Despite the physical damage to both campuses, the FIU community almost immediately became involved with the relief efforts. FIU’s student newspaper, The Beacon, reported the Graham Center Ballrooms became a site where volunteers and staff members organized a massive relief effort. More than a quarter of a million pounds of canned foods, baby products and other supplies passed through the ballroom’s dorms in the wake of the storm.
AFTERMATH AND LEGACY
The pictures below were taken at MMC after Hurricane Andrew. Photos appear courtesy of the the FIU Special Collections & University Archives.
In the aftermath of Andrew, the university began looking for ways to ensure South Florida would be prepared should another hurricane of Andrew’s magnitude ever threaten to strike.
Six months after Andrew, FIU hosted dozens of national hurricane experts – including National Hurricane Center Director Bob Sheets – for a major hurricane conference discussing and analyzing lessons learned.
The National Hurricane Center, which had its radar dome and other weather instruments blown out of commission by the storm’s winds at its Coral Gables location, moved into a new hurricane-resistant facility on the southwest side of FIU’s University Park Campus.
In 1996, the Florida Board of Regents created the International Hurricane Research Center at FIU through a public-private partnership between the We Will Rebuild Foundation, which spearheaded efforts to rebuild Dade County after Andrew, and the university.

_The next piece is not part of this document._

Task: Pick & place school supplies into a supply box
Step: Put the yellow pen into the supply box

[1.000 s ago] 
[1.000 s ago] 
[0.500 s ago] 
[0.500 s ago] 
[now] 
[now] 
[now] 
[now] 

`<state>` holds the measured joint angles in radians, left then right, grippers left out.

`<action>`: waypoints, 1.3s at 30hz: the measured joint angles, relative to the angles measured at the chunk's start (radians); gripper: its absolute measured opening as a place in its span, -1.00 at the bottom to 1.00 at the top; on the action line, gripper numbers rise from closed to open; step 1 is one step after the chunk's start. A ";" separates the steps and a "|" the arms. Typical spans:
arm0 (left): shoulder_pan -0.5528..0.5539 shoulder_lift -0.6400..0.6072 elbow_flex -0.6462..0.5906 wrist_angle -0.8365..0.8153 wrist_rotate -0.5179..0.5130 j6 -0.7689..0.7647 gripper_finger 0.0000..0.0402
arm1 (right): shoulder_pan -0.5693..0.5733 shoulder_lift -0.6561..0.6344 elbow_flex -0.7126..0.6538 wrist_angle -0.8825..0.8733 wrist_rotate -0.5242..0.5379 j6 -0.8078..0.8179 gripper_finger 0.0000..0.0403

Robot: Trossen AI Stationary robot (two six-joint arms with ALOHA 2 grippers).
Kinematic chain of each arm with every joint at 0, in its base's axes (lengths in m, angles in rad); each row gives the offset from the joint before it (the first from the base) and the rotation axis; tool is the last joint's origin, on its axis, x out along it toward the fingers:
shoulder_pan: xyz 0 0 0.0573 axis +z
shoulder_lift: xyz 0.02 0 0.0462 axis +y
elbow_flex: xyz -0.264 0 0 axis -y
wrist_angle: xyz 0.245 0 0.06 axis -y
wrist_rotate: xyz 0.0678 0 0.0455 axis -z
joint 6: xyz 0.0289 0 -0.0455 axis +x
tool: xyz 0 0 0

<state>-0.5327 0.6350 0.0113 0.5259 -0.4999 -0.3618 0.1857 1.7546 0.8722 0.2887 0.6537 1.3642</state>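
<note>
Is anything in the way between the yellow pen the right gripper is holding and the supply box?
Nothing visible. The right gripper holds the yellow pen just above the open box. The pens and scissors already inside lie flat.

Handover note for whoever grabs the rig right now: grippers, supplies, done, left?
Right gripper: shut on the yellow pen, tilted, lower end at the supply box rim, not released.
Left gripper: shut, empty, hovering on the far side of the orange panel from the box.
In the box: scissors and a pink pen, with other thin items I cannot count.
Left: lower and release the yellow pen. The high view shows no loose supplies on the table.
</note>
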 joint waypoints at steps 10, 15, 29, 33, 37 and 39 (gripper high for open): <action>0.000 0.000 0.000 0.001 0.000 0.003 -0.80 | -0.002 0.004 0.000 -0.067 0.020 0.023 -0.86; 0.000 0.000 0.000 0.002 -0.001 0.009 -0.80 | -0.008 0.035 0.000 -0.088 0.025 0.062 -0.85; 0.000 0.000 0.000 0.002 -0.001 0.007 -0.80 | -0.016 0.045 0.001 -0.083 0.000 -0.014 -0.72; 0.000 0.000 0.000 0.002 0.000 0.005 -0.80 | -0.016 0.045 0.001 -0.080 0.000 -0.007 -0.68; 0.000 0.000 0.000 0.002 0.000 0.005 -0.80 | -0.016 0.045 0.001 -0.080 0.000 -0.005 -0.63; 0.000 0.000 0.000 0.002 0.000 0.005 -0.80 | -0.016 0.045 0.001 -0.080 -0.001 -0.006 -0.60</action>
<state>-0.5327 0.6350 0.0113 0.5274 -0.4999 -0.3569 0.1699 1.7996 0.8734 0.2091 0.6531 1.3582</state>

Some of the Center’s current areas of study involve household mitigation and evacuation; storm hazard and vulnerability mapping; long-term community recovery and economic loss modeling.
In 2012 – exactly 20 years after Andrew made landfall – FIU unveiled the country’s most powerful hurricane simulator, known as the Wall of Wind.
The 12-fan machine is a major research project of the IHRC and generates wind speeds up to 157 miles per hour, allowing researchers, businesses and government agencies to test and analyze the resiliency of their products and services in simulated hurricane conditions.
“This facility in many ways is part of the Andrew legacy,” said Arindam Chowdhury, director of wind engineering research at the IHRC, in the days leading up to the unveiling. “Here we come very close to recreating Andrew in a controlled environment so that we can help mitigate damage in our community and in all those communities in the path of hurricanes in the U.S. and around the world.”